A company that truly understands branding from the customer’s point of view would have never introduced a product called “New Coke.” How can you have a new, presumably better Coke? How can the real thing have been bad? Why on earth would you ever change it? It’s like introducing New God.

In the same way, Rolex is not the brand name of an expensive sports watch made by the Rolex Watch Company Ltd. A Rolex is what you wrap around your wrist.

Most issues involving company names versus brand names can be solved by asking yourself two questions:

  1. What is the name of the brand?
  2. What is the name of the stuff inside the packaging?

Both names had better be the same or you have big problems.

Let’s explore what happens when you use both the company name and the brand name on the package. Let’s look at Microsoft Excel.

The “Microsoft” part of the name is redundant. Nobody but Microsoft makes Excel software. Since customers tend to simplify names as much as possible, Microsoft Excel quickly becomes Excel. “Let’s buy Excel.”

Microsoft Word is another matter. “Word” is a generic word. Furthermore, many of Microsoft’s competitors have used “word” in their product names. WordPerfect, WordStar, etc. As a result, customers tend to use the full name of the product, “Microsoft Word.” This is not necessarily good from the company’s point of view. As a general rule, you want your brand name to be as short and as memorable as possible. (Short names greatly improve your word-of-mouth possibilities.)

When customers feel they have to use both your company name and your brand name together, you usually have a branding problem. (Normally because you used a generic word for your brand name.) Take Campbell’s Chunky soup, for example.

Is the product Chunky soup or chunky soup? Customers can’t be sure, so they ask for Campbell’s Chunky soup. Campbell should have used a different brand name.

Take the Sony Trinitron. Is trinitron a type of cathode-ray tube or is Trinitron a brand name for a television set? Customers aren’t sure, so they ask for a Sony Trinitron.

As far as the customer is concerned, the easiest, simplest way is the Procter & Gamble way. Use just the brand name boldly on the package and relegate “The Procter & Gamble Company” to tiny type at the bottom. That’s how the company name is handled on Bold, Cheer, Ivory, Tide, etc.

But a case can be made for the middle way. Some of today’s more sophisticated, discriminating customers might like to know who makes a particular brand. They won’t, however, use both names together. Nobody calls an Acura a “Honda Acura.” Or a Lincoln a “Ford Lincoln.”

Furthermore, there is often interest in the trade (which includes retailers and distributors) about the company behind a brand. For example, whom do we order Tide from?

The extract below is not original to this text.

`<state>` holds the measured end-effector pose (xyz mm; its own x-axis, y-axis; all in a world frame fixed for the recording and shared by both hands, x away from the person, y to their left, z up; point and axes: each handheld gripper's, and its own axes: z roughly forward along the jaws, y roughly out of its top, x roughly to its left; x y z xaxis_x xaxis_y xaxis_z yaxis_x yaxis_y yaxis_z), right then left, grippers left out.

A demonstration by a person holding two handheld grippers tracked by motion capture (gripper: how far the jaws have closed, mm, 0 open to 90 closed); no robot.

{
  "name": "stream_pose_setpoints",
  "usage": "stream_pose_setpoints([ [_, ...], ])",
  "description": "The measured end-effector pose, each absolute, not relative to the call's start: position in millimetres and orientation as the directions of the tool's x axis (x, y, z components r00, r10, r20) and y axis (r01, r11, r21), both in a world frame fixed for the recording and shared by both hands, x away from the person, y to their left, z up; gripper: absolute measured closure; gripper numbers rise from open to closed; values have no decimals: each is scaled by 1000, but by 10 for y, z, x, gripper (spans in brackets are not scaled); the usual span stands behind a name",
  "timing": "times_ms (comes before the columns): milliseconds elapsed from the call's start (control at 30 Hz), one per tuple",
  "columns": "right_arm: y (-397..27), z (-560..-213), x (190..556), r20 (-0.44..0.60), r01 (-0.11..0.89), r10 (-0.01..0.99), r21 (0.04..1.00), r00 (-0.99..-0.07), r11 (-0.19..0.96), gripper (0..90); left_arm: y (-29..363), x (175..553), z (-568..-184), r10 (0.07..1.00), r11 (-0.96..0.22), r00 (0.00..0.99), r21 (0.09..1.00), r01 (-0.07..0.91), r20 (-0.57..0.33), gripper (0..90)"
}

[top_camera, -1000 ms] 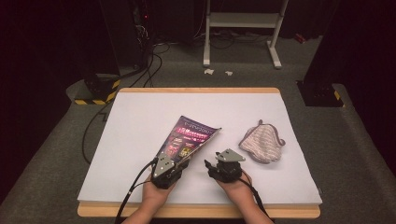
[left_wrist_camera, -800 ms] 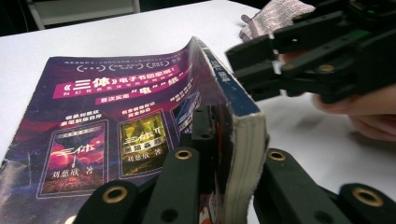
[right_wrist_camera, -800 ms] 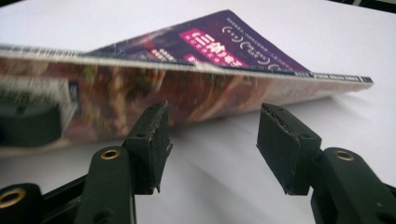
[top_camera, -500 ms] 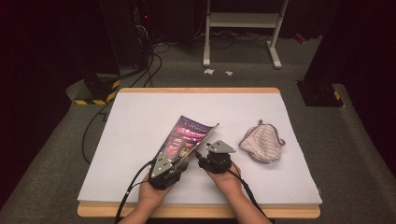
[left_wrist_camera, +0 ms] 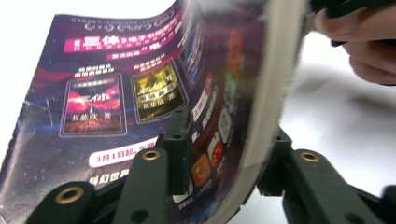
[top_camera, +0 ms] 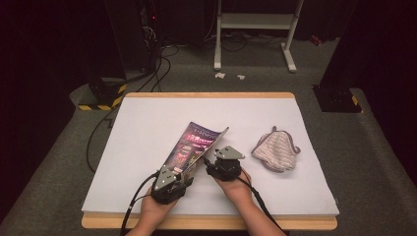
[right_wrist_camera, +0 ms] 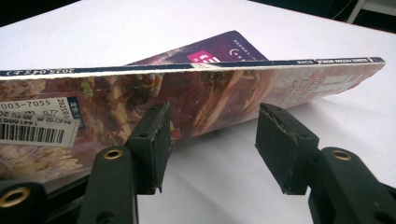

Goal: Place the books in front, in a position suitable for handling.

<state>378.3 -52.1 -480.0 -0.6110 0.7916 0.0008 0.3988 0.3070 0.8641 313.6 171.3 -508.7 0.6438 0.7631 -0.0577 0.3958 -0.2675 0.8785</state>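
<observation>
Item: magazine (top_camera: 194,147), glossy purple cover, lying left of centre on the white bench (top_camera: 147,123) with its right half now lifted off the sheet; since a second ago the right tongs (top_camera: 212,166) have come in against its raised underside, jaws apart and gripping nothing. The left tongs (top_camera: 183,173) have just been opening, the near edge between their jaws, the pads apparently no longer clamped; judged a handover or page-turn under way. Legible: barcode label "003-7055", "3月1日起"; a striped pouch (top_camera: 275,151) lies to the right.
</observation>
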Motion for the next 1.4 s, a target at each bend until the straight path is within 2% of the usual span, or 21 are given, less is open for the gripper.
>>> stream_pose_setpoints([
  [200,-522,-4810,3779,0,400,791,862,-612,310,448,1738,3152,-5091,775,-241,627,877,416,-85,788],
  [400,-547,-4752,3717,-2,382,780,871,-626,309,444,1754,3144,-5072,779,-240,624,893,380,-57,830],
  [733,-980,-4765,3515,-73,364,789,859,-611,361,450,1771,3299,-4980,753,-195,652,919,343,-84,834],
  [1000,-1454,-4846,3483,-52,403,838,860,-543,314,478,1745,3237,-5006,749,-193,659,927,322,-73,835],
  [1167,-1648,-4805,3522,-78,397,860,864,-504,311,485,1742,3220,-5056,738,-200,671,927,316,-70,835],
  [1300,-1789,-4762,3537,-81,403,876,865,-475,299,467,1722,3215,-5074,735,-219,676,924,314,-55,832],
  [1400,-2010,-4714,3591,-52,440,909,863,-413,250,395,1722,3220,-5081,734,-212,676,924,319,-65,832],
])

For many brands one answer is to put the company name in small type above the brand name. Customers who are strongly motivated to use only the brand name will hardly notice the company name. Yet the trade and today’s more sophisticated customers will be able to easily find the name of the company behind the brand.

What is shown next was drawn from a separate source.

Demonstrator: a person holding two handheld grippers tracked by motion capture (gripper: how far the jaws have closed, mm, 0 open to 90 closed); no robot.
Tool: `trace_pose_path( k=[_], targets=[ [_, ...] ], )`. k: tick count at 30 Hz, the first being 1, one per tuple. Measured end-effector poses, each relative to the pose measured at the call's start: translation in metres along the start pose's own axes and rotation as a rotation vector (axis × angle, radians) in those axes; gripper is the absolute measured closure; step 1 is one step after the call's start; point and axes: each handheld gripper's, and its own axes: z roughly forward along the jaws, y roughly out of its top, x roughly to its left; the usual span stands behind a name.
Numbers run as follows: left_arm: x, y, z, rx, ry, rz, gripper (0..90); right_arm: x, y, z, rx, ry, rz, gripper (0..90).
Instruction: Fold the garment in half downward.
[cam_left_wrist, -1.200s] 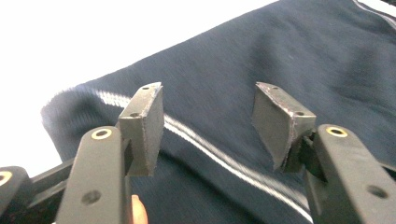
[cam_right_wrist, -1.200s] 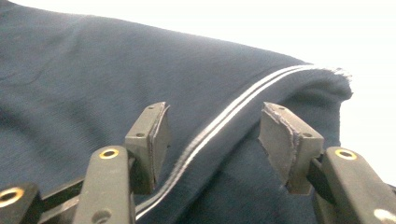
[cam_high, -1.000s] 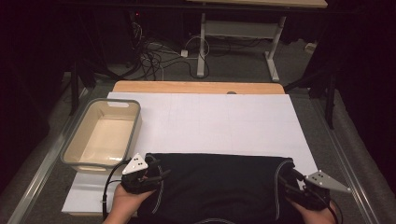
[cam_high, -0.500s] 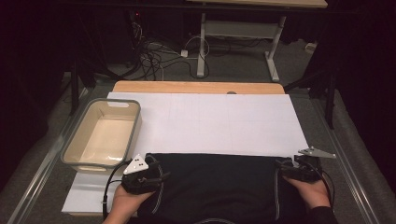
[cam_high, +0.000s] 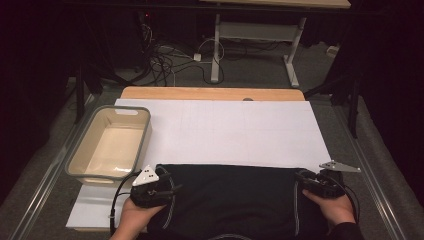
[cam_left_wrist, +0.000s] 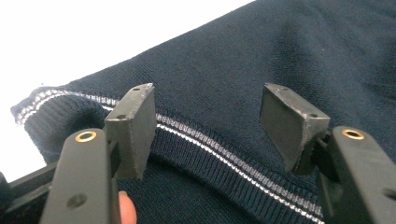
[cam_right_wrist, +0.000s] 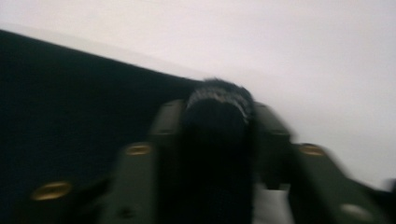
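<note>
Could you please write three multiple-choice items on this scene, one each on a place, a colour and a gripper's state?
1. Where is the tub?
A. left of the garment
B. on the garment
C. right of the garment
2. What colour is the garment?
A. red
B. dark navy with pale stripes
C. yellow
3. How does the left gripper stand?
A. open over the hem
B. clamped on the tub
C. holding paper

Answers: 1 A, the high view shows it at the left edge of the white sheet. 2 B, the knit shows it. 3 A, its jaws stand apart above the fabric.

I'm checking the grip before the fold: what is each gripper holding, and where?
The right gripper pinches the dark sweater at its right corner. The left gripper holds nothing, jaws open over the striped hem.
</note>
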Motion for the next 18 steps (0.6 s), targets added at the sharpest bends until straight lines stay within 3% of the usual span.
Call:
trace_pose_path(
  k=[2, 5, 9, 15, 18],
  targets=[
    [0.0, 0.0, 0.0, 0.0, -0.001, 0.001, 35.2, 0.002, 0.0, 0.001, -0.001, 0.044, -0.003, 72.0],
    [0.0, 0.0, 0.0, -0.004, 0.001, -0.001, 35.2, 0.004, 0.0, 0.001, -0.005, 0.057, -0.016, 76.2],
    [-0.002, 0.001, -0.004, -0.017, 0.009, -0.016, 35.2, 0.006, 0.0, -0.003, -0.041, -0.018, -0.055, 78.3],
    [-0.006, 0.014, -0.02, -0.062, 0.055, 0.029, 35.2, -0.011, -0.001, -0.019, -0.113, -0.055, -0.024, 78.3],
    [-0.003, 0.02, -0.016, -0.058, 0.059, 0.015, 35.2, -0.021, -0.002, -0.03, -0.133, -0.071, -0.013, 78.3]
  ],
)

The danger, of course, lies inside the corporation. With this branding strategy, you tend to get inundated with suggestions like, “Why can’t we make the corporate name larger? We’re wasting all these opportunities to promote our stock, improve employee relationships, build a better relationship with the trade.” (On second thought, maybe you should leave the company name off the package entirely.)

Look what happened at Gillette. Both the Trac II and the Atra razors were marketed with the company name the same size as the brand names.

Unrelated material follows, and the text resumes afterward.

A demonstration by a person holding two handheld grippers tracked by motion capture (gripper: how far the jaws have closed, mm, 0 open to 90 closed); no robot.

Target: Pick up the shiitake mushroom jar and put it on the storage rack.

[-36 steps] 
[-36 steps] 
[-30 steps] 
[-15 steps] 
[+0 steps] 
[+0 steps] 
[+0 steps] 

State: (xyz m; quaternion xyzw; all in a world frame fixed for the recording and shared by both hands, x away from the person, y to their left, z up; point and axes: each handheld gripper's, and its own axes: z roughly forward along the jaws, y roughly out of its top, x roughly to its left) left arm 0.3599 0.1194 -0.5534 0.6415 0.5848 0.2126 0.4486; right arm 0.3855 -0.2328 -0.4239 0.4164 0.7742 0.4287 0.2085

Not a good idea. The brand name should dominate the company name.

With the Mach 3, Gillette has returned to basics. The Mach 3 name dominates.

No issue in branding is so thoroughly discussed as the proper role and function of the company name. And yet, in most cases, it’s a nonissue.

The brand itself should be the focus of your attention. If you have to use the company name, use it. But do so in a decidedly secondary way.